Most frequent descriptor words bubble chart

This bubble chart takes the descriptions of the books which are suspected to have been fraudulently placed on the NYT Best Sellers list and shows the top 20 most used terms excluding stop words such as "a" or "and." When the user hovers over a bubble, a tooltip with the word and the frequency it appeared in the descriptions pops up. This is intended to convey to the user common themes that occur in the descriptions of suspiciously placed books. For instance, many of the words have political connotations.

Evaluation

We have so far learned what the longest charting books on the NYT Best Sellers list are. This visualization could be improved through the use of color and other views to show the longest charting books based on publisher or by genre.
We have also learned that most of the books which have been suspected to be fraudulently placed on the Best Sellers list are categorized as being in the "Biography & Autobiography" genre as well as the "Political Science" genre. The Suspected Fraudulent Book Sales visualization might be improved by ensuring the contrast between colors is heightened so that more people are able to differentiate them. It also might be helpful to explain what the 'Other' category means.
Our Most Frequent Descriptors of Suspected Books visualization suggests that many of the suspicious books are political in nature given that the most frequently used words have political connotations. This visualization might be improved by having the words themselves in the bubbles rather than in the tooltip, but we decided against implementing this because it has the potential to look clunky and confusing. The color palette of this visualization could also be made more inclusive.
Overall, we have mostly answered the questions we initially asked. We have provided information about the genres and descriptions of suspiciously placed books, as well as general information about the list that users might wish to know.

User Study

Users will use Kyerra's laptop to perform the tasks.
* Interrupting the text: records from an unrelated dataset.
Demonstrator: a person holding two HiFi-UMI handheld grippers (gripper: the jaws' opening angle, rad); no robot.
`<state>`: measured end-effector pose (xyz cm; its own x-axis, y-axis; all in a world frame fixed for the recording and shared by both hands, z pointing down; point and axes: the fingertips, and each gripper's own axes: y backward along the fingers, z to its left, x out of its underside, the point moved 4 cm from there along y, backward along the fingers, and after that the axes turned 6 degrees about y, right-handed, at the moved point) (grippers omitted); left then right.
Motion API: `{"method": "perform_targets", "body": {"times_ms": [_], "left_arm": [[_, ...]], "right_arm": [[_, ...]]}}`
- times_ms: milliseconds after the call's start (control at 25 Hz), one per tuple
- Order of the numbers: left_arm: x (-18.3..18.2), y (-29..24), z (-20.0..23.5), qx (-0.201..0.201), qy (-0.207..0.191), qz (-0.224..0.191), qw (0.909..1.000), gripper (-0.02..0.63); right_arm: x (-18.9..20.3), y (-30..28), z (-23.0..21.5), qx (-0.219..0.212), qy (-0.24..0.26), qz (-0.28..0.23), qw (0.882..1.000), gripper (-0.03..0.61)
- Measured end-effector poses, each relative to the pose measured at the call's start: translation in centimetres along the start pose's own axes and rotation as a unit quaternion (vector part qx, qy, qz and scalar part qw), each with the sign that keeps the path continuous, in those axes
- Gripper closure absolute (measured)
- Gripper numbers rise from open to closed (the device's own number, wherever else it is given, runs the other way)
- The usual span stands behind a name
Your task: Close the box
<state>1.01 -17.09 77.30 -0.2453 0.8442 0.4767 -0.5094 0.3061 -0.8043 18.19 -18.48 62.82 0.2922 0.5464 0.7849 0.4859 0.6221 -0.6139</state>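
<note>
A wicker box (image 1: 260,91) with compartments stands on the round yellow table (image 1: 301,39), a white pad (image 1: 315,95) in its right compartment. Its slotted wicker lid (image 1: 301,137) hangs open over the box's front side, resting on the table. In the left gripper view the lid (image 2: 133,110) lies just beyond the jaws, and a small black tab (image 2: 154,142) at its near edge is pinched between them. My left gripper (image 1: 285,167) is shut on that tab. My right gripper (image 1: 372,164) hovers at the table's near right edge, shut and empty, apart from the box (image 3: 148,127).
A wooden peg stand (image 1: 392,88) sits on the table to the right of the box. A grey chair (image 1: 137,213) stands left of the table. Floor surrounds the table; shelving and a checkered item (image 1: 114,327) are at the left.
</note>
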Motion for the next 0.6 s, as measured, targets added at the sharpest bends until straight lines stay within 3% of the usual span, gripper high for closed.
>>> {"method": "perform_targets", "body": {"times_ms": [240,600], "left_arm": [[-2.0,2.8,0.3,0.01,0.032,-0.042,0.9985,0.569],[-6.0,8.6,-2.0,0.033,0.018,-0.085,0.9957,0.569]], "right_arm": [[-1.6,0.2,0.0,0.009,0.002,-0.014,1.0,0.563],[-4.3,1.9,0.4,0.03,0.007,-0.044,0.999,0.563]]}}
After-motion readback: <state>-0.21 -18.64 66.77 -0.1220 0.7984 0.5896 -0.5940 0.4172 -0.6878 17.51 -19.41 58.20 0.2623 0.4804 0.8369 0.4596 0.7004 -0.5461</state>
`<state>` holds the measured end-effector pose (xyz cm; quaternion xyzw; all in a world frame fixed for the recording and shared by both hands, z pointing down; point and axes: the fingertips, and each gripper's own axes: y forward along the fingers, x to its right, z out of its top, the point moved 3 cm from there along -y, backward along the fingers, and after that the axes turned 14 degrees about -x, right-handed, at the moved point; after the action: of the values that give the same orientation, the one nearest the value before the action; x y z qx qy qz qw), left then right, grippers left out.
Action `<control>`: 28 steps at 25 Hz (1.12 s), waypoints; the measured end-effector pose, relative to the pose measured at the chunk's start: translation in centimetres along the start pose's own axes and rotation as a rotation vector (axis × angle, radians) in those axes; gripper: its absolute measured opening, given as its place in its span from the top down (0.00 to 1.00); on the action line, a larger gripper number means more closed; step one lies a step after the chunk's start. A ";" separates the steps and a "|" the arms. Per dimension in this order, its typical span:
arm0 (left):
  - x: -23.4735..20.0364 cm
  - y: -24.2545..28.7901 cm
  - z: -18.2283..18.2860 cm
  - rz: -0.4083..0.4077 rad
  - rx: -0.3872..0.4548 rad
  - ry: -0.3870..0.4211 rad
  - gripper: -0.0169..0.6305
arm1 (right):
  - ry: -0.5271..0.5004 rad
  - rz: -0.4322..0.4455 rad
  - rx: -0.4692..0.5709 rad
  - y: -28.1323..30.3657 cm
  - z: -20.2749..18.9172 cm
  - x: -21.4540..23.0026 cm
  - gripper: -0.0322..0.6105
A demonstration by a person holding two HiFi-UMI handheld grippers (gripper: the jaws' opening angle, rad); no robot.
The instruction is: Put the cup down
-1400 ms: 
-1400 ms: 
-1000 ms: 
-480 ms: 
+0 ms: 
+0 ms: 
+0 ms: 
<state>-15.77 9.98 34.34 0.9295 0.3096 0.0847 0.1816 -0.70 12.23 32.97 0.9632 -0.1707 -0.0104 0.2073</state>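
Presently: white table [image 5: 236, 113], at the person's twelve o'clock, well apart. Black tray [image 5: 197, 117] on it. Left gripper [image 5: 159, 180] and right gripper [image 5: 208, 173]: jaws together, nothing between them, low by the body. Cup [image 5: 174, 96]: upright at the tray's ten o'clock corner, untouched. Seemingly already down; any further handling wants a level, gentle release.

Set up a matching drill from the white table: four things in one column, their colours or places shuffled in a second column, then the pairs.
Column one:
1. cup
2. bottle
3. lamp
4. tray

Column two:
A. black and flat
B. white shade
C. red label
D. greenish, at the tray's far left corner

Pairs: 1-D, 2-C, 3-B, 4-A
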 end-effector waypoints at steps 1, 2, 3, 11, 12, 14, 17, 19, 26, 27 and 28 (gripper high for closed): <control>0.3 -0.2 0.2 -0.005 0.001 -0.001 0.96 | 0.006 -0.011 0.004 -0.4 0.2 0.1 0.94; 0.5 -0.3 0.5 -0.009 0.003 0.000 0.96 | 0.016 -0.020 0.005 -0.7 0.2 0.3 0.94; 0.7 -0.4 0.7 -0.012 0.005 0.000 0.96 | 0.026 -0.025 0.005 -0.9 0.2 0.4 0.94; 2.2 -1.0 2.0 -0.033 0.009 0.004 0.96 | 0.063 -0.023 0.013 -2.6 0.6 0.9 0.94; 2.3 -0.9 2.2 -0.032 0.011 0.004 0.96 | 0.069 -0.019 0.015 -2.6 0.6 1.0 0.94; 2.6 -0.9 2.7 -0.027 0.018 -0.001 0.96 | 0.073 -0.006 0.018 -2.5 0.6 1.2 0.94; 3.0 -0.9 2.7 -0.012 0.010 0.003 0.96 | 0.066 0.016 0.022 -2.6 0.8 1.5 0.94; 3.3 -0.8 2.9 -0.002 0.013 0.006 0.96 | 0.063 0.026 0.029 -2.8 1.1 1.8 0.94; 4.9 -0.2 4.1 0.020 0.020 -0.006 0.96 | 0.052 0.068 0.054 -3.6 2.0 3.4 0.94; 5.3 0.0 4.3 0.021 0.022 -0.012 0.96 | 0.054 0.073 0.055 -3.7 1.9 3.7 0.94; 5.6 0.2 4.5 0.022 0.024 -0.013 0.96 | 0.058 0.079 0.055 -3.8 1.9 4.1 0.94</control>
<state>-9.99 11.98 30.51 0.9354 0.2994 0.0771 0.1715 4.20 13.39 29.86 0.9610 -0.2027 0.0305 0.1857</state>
Session 1: Think-aloud Method

Do you use the NYT Best Sellers list?

Do you know how books are placed on the NYT Best Sellers list?

Do you think books that have been on the Best Sellers list are inherently better than others?
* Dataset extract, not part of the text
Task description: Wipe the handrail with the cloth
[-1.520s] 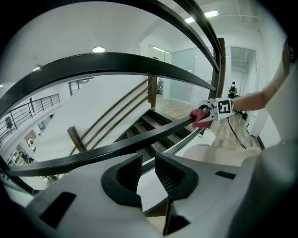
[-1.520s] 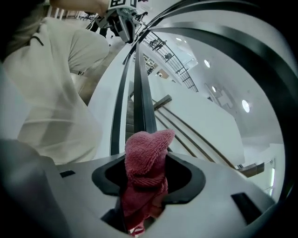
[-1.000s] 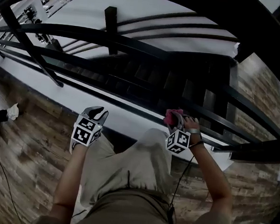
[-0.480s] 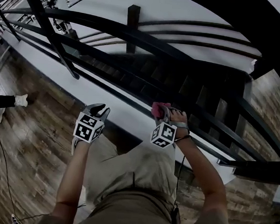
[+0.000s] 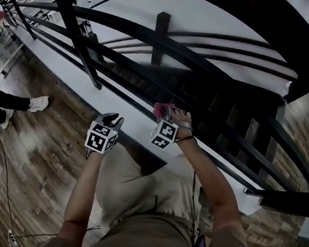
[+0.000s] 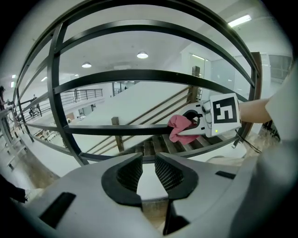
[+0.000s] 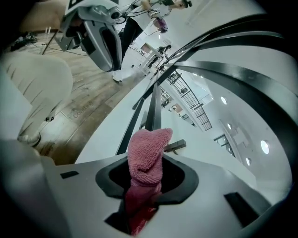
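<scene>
A pink cloth [image 5: 162, 109] is pinched in my right gripper [image 5: 165, 115] and rests against a lower bar of the black handrail [image 5: 125, 27]. The jaws have just been closing, with the cloth between them. In the right gripper view the cloth [image 7: 146, 155] sticks up between the jaws, with the bar [image 7: 153, 109] right ahead. In the left gripper view the cloth [image 6: 179, 128] lies on the middle bar [image 6: 107, 131]. My left gripper [image 5: 112, 120] hovers left of it, short of the rail. Its jaws [image 6: 146, 169] stand slightly apart, holding nothing.
Beyond the railing a dark staircase [image 5: 215, 107] drops away. A slanted upright post [image 5: 72, 19] stands to the left. A white ledge [image 5: 120, 117] runs under the bars. A person's shoe [image 5: 38, 103] rests on the wood floor [image 5: 39, 148] at left.
My right gripper has slid left along the rail with the pink cloth. The left gripper has kept beside it, and the shoe at the left has come further into view.
</scene>
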Available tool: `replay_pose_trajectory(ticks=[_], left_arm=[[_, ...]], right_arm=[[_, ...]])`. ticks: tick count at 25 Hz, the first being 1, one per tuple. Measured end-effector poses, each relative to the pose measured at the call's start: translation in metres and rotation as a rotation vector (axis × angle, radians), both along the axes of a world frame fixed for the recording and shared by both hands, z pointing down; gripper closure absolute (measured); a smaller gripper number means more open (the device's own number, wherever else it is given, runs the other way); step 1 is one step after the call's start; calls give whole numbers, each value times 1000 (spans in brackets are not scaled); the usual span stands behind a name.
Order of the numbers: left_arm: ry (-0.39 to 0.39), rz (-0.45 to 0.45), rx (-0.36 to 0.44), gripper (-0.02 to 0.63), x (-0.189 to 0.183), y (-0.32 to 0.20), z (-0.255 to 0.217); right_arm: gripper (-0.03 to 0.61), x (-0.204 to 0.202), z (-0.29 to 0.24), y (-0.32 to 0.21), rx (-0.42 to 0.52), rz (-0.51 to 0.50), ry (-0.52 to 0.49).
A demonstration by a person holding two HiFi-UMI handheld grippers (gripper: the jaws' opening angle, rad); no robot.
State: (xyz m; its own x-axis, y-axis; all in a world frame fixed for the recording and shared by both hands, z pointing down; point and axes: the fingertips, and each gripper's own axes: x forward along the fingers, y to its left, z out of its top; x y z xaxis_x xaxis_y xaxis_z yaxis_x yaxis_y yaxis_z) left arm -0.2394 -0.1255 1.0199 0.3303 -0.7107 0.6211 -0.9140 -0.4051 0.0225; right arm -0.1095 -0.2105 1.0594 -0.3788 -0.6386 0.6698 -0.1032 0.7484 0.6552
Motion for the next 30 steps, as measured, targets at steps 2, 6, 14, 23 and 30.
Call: replay_pose_trajectory(ticks=[2, 6, 14, 23, 30], left_arm=[[-6, -23, 7, 537, -18, -2, 0], [-20, -70, 17, 537, -49, -5, 3], [-33, -162, 6, 537, -106, 3, 7], [-24, -273, -44, 537, -146, 24, -1], [-98, -301, 11, 537, -165, 2, -2]], right_arm=[[448, -25, 1, -7, 0, -10, -4], [448, -80, -8, -23, 25, -24, -8], [443, -155, -9, -50, 21, 4, -20], [440, -180, -8, -57, 147, 14, 66], [439, -198, -9, -63, 59, -14, 0]])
Would your opinion of a book change if you saw that it had been suspected of being bulk ordered in presale to be placed on the list?

Does the organization of the website make sense to you?

Do you like the layout of the website?

Session 2: Specific Tasks

What is the longest charting book?

What is the longest charting book for x publisher or x genre?

Which publisher has the most suspected fraudulent best selling books?

What did you learn from this visualization?

Session 3: Feedback/Critique

The main criticism we received was about our longest charting books bar chart. Users explained that it would be easier to read the book titles if we flipped the axes (see design evolution) and that the tooltip could be more descriptive. Overall, users seemed to understand that the website was NYT themed and what information the visualizations provided.